The shares of Holding have not been, and will not be, registered under the applicable securities laws of Japan. Accordingly, subject to certain exceptions, in particular with respect to qualified institutional investors (tekikaku kikan toshika) as defined in Article 2 para. 3 (i) of the Financial Instruments and Exchange Act of Japan (Law No. 25 of 1948, as amended), the shares of Holding may not be offered or sold within Japan, or to or for the account or benefit of any person in Japan.
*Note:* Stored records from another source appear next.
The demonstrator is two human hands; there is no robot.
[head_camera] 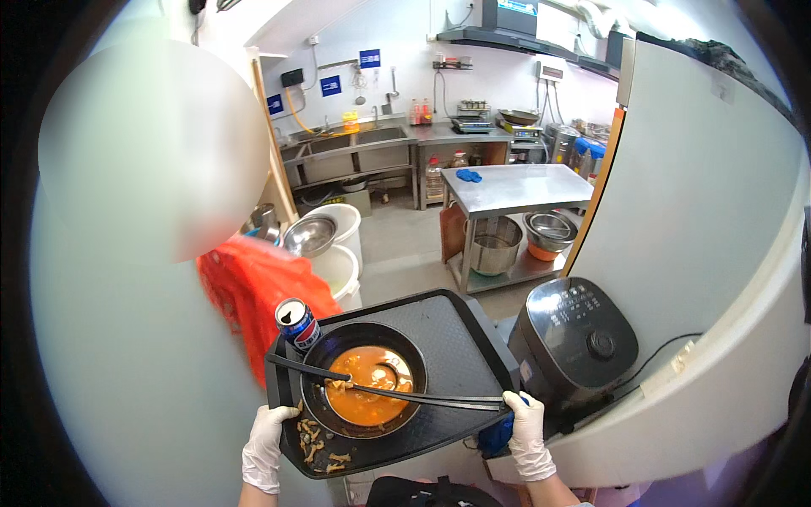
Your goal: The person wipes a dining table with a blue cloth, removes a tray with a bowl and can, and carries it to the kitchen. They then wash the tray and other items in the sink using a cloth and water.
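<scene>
My left hand (265, 443), in a white glove, grips the left edge of a black plastic tray (437, 323). With my right hand (527, 431), also gloved, I hold the tray's right edge, close to the ends of black chopsticks (437, 400). On the tray stands a black bowl (415, 361) of orange-red soup (364, 412). A black spoon (304, 366) and the chopsticks lie across it. An opened Pepsi can (298, 326) stands at the back left corner. Small bones or scraps (310, 443) lie at the near left corner. Something blue (496, 436) is by my right hand.
Beyond the tray are a red plastic bag (253, 285), white buckets (339, 269) and a metal bowl (310, 234). A black cooker (573, 336) stands close at right. Farther off are a steel table (519, 187) with a blue glove (469, 175), and sinks (383, 135). Pale walls flank the opening.
</scene>
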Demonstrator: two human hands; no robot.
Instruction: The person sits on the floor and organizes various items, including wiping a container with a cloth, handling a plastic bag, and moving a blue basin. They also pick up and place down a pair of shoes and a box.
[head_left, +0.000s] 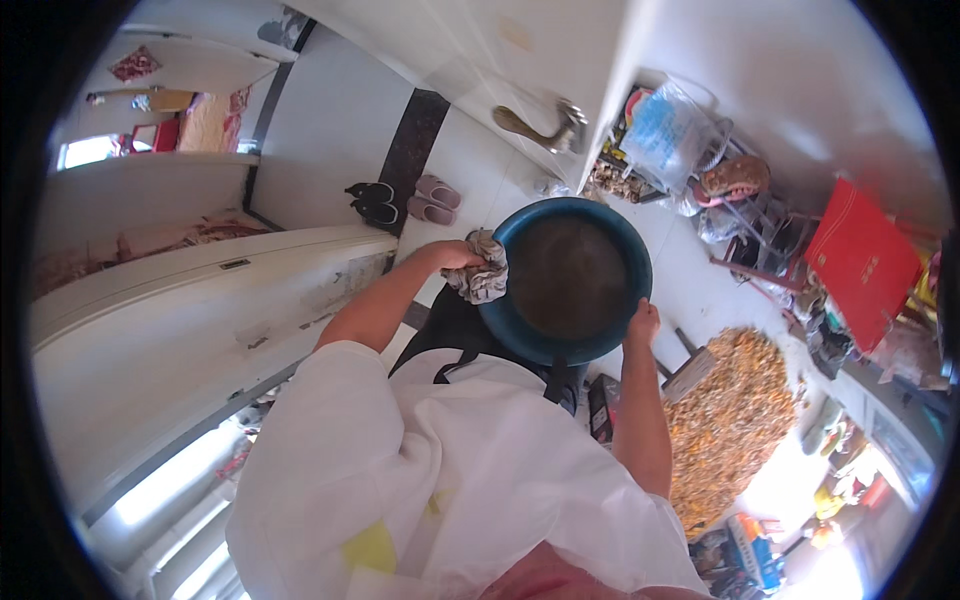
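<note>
A round dark blue-green plastic basin (643, 255) is held in front of my body, above the floor. Murky brownish water (570, 274) fills its inside. My right hand (643, 322) grips the basin's rim on the right. At the left rim, my left hand (459, 255) is closed around a crumpled grey-beige cloth (484, 279). The cloth lies against the basin's edge and hides most of those fingers. Whether that hand also grips the rim cannot be seen.
A white door (540, 67) with a brass-coloured handle (529, 131) stands ahead. Pink slippers (435, 200) and black shoes (373, 202) sit on the floor. Orange-brown pieces (739, 420) are spread at the right, beyond a cluttered rack (757, 247) and a red board (862, 266).
</note>
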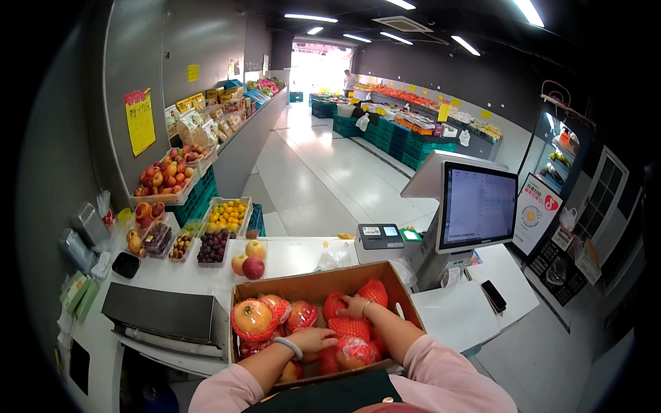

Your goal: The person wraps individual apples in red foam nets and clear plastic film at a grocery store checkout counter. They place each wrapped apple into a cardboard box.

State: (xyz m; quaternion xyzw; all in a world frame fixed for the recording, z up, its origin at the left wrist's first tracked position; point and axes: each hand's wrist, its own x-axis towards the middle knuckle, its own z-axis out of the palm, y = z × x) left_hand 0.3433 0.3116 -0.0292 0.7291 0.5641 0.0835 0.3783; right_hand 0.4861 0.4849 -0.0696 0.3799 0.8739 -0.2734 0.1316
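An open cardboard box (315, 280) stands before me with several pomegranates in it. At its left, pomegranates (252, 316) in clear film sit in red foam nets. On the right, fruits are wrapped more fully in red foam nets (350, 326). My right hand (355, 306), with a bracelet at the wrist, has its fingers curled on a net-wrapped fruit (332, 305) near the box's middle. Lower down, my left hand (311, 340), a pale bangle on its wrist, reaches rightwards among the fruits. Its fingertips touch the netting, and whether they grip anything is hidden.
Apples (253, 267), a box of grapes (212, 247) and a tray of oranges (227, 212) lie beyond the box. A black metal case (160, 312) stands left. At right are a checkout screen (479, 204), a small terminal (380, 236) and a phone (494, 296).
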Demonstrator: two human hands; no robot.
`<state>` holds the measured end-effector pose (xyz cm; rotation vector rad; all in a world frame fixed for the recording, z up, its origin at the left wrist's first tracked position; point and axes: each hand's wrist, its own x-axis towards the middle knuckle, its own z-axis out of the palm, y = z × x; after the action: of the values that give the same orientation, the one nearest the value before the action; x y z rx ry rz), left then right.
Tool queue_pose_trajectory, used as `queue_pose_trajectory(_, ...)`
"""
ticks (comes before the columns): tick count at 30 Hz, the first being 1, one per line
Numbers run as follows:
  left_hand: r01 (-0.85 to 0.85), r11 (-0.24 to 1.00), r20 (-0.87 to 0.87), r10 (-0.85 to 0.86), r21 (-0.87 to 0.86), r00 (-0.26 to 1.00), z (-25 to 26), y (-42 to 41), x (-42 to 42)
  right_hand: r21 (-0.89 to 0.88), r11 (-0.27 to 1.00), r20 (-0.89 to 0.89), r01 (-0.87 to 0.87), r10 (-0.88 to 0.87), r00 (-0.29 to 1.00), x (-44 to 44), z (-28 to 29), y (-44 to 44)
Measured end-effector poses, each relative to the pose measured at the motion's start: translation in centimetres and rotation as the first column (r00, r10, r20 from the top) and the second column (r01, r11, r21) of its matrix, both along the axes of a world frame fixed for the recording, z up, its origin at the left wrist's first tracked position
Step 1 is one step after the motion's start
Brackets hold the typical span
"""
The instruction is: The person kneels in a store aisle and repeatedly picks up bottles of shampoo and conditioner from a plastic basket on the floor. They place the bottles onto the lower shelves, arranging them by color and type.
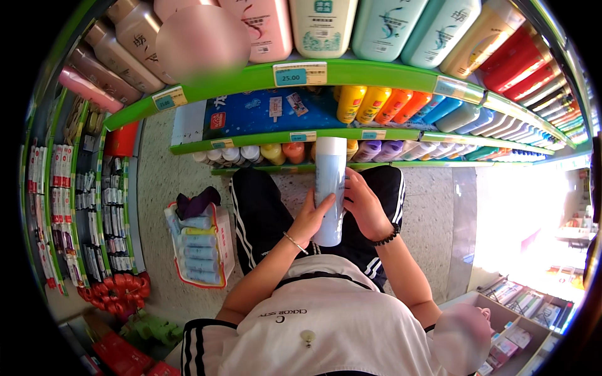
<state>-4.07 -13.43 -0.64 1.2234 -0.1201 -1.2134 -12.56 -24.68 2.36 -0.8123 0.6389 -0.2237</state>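
A tall light-blue bottle (330,188) with a white cap (331,146) stands nearly upright in front of my lap, its cap end toward the shelves. My left hand (311,217) is wrapped around its lower left side, thumb across the front. My right hand (368,205) presses the bottle's right side with curled fingers, the fingertips partly hidden at its edge. On the floor to my left, a white plastic basket (227,249) with a red rim holds several similar light-blue bottles (199,253), one yellowish item (197,231) and a dark purple cloth (199,203) at its far end.
Ahead, green-edged shelves (263,75) carry large pump-style or shampoo-like bottles (324,28). Yellow bottles (352,104) and orange ones sit lower. Another rack (70,202) with small boxes stands left, near a red ribbon-like bundle (115,291). A compartmented display (505,315) is at lower right.
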Motion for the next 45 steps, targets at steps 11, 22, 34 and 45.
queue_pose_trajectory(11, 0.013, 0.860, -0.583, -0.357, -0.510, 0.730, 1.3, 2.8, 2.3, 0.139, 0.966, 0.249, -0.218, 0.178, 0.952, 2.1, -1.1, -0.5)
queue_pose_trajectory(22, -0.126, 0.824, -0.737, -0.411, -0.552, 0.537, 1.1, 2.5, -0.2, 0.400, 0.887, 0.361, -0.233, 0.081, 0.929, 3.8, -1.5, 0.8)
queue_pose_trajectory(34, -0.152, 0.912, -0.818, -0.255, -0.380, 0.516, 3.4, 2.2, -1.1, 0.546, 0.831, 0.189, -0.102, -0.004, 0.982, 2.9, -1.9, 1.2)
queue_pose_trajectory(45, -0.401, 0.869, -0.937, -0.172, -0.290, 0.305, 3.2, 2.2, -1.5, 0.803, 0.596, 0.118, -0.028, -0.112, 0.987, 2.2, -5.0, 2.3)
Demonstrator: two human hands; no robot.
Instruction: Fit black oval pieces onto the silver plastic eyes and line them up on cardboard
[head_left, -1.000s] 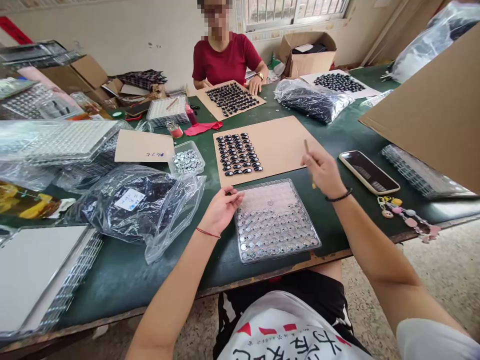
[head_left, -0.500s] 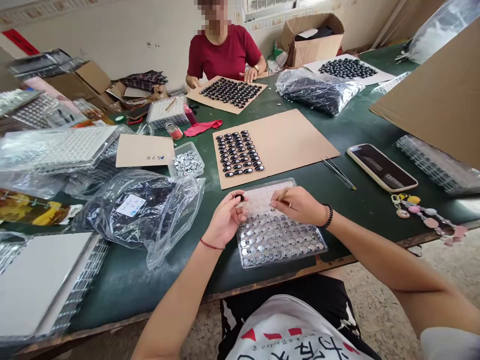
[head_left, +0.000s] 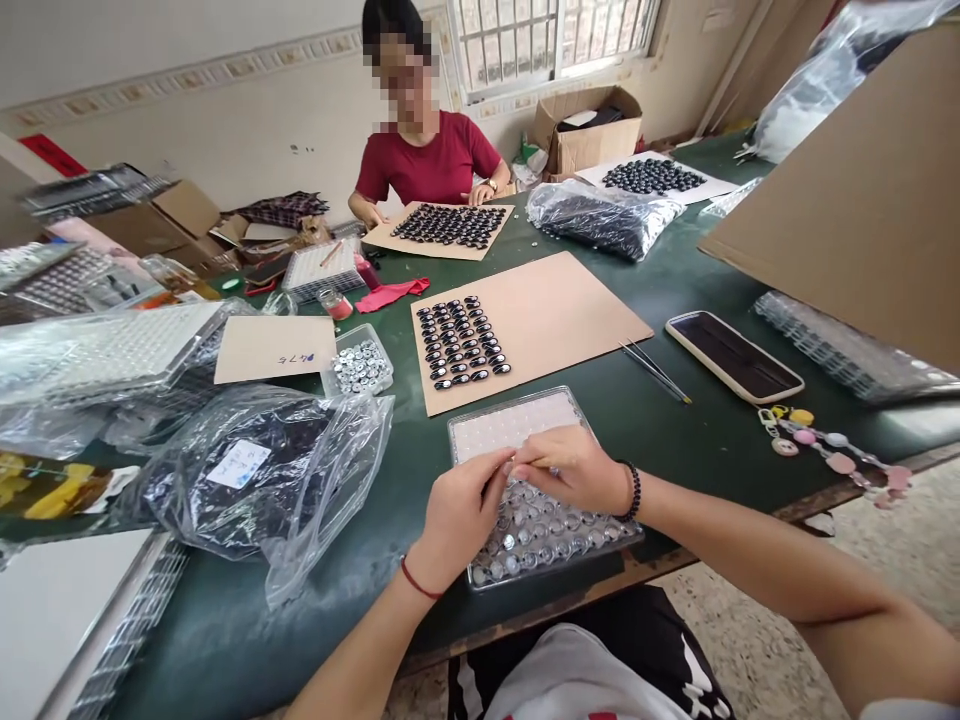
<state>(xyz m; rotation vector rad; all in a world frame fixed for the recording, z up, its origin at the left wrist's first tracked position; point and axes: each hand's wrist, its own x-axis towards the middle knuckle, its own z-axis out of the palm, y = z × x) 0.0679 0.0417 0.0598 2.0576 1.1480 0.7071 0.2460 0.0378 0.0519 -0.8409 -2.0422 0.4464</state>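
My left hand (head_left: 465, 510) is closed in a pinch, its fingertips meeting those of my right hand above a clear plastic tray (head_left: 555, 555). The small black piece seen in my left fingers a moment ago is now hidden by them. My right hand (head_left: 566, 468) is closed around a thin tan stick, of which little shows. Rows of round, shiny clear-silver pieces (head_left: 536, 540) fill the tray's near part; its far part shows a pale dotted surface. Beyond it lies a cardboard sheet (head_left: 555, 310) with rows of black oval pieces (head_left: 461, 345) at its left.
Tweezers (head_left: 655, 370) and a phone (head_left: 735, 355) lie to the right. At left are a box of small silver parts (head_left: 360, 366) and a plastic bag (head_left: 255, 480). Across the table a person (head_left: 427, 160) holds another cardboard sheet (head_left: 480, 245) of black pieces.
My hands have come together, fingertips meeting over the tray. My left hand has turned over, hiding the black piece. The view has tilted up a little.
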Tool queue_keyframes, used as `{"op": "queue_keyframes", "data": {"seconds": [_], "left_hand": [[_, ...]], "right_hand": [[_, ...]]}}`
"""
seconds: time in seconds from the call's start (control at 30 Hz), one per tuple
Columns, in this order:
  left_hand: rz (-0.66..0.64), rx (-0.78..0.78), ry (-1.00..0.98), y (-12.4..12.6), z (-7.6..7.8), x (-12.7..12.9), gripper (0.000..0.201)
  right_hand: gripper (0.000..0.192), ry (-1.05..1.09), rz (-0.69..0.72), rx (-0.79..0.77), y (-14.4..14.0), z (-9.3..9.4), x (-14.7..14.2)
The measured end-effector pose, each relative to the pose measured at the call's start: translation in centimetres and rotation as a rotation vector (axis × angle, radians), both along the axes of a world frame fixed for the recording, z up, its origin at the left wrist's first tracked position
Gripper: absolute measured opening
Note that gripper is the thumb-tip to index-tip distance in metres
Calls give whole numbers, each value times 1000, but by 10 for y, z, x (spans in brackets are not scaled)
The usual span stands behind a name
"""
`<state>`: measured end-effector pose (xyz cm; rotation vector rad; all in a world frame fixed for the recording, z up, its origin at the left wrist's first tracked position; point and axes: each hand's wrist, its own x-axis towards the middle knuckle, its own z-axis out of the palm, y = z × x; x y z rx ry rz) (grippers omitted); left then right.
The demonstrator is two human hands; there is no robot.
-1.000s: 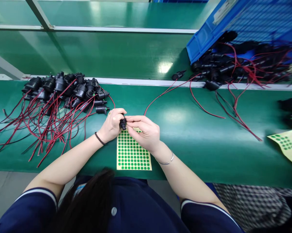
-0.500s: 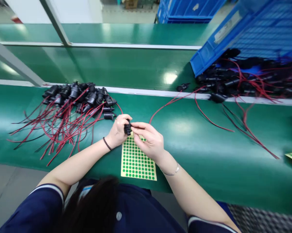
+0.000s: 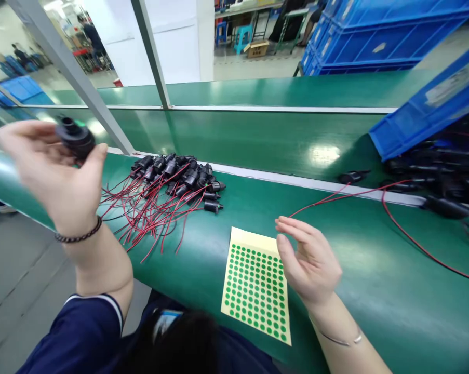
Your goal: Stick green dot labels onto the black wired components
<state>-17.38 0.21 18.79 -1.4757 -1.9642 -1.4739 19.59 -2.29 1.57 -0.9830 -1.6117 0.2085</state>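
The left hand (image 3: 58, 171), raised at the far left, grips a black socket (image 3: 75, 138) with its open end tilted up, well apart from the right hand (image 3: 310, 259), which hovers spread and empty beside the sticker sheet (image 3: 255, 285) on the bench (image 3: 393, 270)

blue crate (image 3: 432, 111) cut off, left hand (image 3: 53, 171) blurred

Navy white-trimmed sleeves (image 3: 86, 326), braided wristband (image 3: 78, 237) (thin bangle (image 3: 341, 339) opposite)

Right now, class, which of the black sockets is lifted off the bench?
The black socket in the left hand, raised at the far left. The pile of sockets with red wires lies on the green bench.
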Motion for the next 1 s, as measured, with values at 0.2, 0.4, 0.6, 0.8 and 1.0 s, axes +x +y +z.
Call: {"op": "queue_keyframes", "data": {"seconds": [0.2,0.4,0.6,0.8,1.0], "left_hand": [[-60,-532,15,68,-51,-21,35],[-21,-712,104,120,-82,-15,46],[-112,-517,144,141,-118,-23,40],[-144,-288,286,127,-122,-13,35],[-549,-55,318,70,-96,68,36]], "right_hand": [[22,-43,2,10,6,-3,-1],[15,-85,-47,-27,17,-11,5],[16,-134,-27,-117,17,-6,10],[23,-460,-389,-733,91,16,76],[55,-483,-741,-939,175,23,135]]}}
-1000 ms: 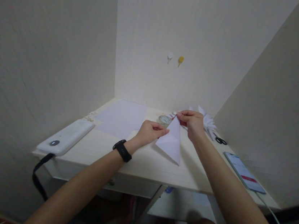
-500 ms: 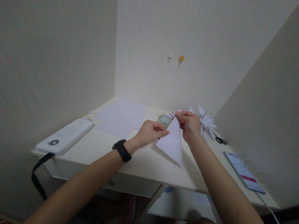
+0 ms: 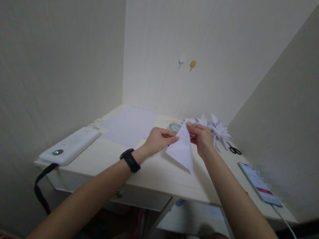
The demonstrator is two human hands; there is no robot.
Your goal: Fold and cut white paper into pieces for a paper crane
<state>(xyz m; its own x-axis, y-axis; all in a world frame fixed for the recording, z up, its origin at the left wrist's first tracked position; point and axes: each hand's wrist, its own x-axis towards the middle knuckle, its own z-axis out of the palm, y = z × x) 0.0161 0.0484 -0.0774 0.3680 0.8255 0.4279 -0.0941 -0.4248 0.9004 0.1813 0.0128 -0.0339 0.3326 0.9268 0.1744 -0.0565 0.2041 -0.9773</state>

Forward-Looking Statements

This document includes forward-looking statements about NYSE Euronext, Deutsche Boerse AG, Holding, the enlarged group and other persons, which may include statements about the proposed business combination, the likelihood that such transaction could be consummated, the effects of any transaction on the businesses of NYSE Euronext or Deutsche Boerse AG, and other statements that are not historical facts. By their nature, forward-looking statements involve risks and uncertainties because they relate to events and depend on circumstances that may or may not occur in the future. Forward-looking statements are not guarantees of future performance and actual results of operations, financial condition and liquidity, and the development of the industries in which NYSE Euronext and Deutsche Boerse AG operate may differ materially from those made in or suggested by the forward-looking statements contained in this document. Any forward-looking statements speak only as at the date of this document. Except as required by applicable law, none of NYSE Euronext, Deutsche Boerse AG or Holding undertakes any obligation to update or revise publicly any forward-looking statement, whether as a result of new information, future events or otherwise.